Work to complete ▸ Go to the line that contains "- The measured", then write out that line and all that follow to the end of the listing, exactly and without pictures.

◆ ◆ ◆

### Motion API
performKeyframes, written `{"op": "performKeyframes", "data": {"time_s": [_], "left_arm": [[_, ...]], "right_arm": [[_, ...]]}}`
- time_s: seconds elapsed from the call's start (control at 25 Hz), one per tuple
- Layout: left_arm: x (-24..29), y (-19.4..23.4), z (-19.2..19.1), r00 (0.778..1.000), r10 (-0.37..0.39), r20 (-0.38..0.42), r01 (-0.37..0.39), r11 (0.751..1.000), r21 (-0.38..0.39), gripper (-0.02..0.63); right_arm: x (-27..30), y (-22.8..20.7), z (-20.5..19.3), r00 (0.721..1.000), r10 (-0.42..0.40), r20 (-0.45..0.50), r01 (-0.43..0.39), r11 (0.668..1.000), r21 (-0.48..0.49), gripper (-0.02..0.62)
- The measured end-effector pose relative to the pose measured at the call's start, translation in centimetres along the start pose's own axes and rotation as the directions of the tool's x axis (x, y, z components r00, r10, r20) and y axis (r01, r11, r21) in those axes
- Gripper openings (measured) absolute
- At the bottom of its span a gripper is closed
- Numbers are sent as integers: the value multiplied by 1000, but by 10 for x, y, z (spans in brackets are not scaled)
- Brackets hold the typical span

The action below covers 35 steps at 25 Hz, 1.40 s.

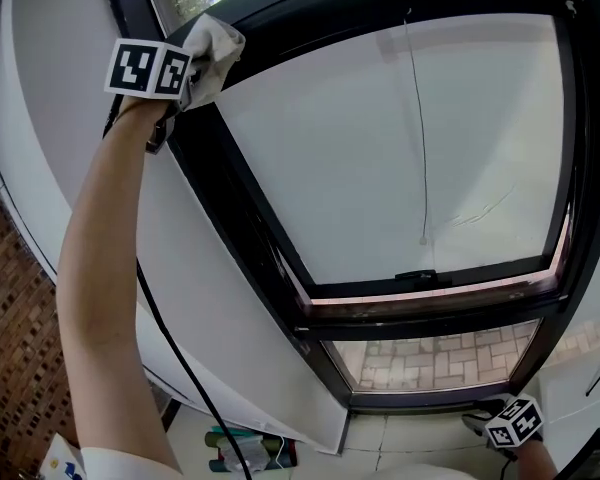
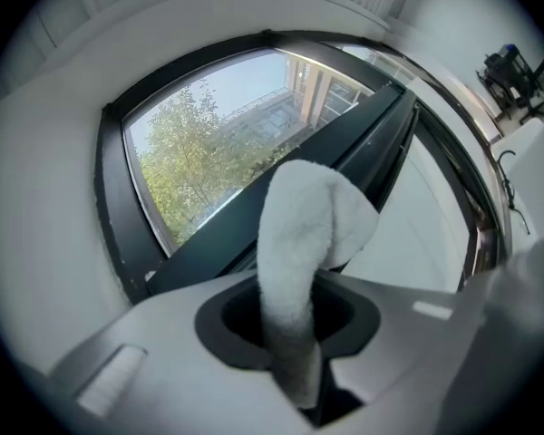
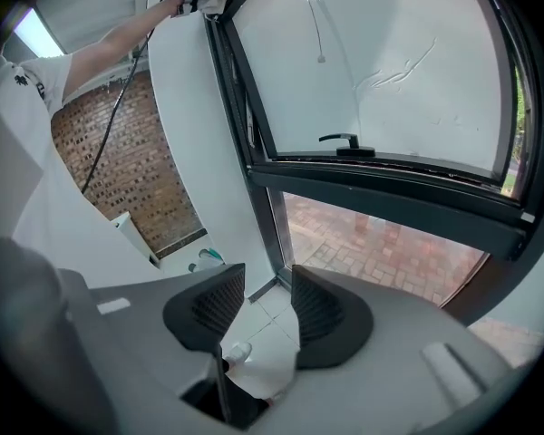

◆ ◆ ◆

Answer space ▸
- The measured end-effector pose relative to the pose measured at the call's start, translation in centimetres along the start pose's own axes and rotation as the directions of the tool's x axis (x, y, z components r00, r10, r20) and y axis (r01, r11, r21) in those axes
- Gripper openings (measured) absolute
- At the bottom of its span a gripper is closed
- Numbers are sent as integers: the value multiplied by 1000, but by 10 for x, y, z (spans in brackets are not scaled)
- Brackets hold the typical span

The action below covers 35 steps at 25 Hz, 1.40 s.

The work on this exercise has been finished.